**What you will do**:
A faithful copy is required: transcribe each line below exactly, minus the pictures.

**Supplied material**:
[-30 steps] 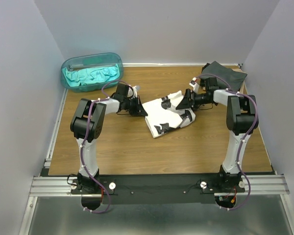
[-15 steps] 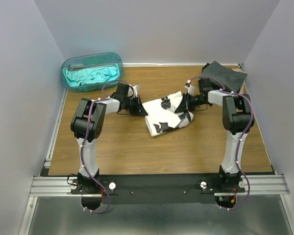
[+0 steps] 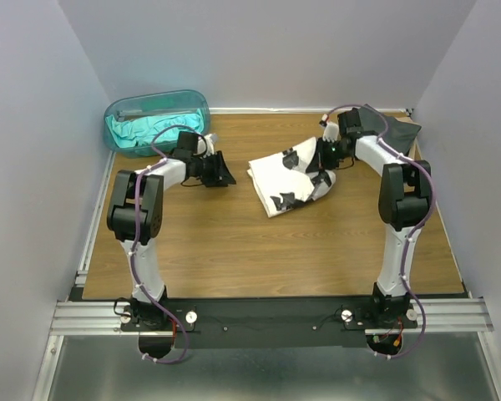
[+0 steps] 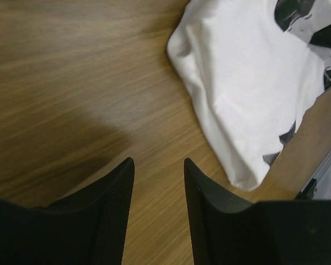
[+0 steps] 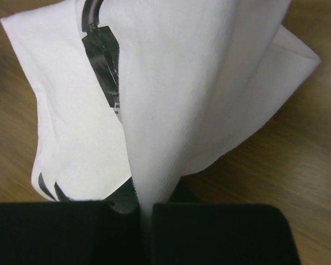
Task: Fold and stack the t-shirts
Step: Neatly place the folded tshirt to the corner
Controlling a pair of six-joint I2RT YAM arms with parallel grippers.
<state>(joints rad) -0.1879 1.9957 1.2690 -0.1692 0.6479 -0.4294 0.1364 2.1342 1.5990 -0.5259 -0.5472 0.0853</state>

**Result of the exercise**:
[-30 steps] 
[-15 steps] 
[+0 steps] 
[+0 steps] 
[+0 steps] 
Task: Fold and stack the t-shirts
Step: Neatly place the folded tshirt to the corner
Controlling a pair of six-joint I2RT YAM arms with parallel grippers.
<state>(joints rad) -0.1879 1.9957 1.2690 -0.1692 0.6479 -0.4294 0.1364 2.1342 1.5990 -0.5259 -0.5472 0.0853</state>

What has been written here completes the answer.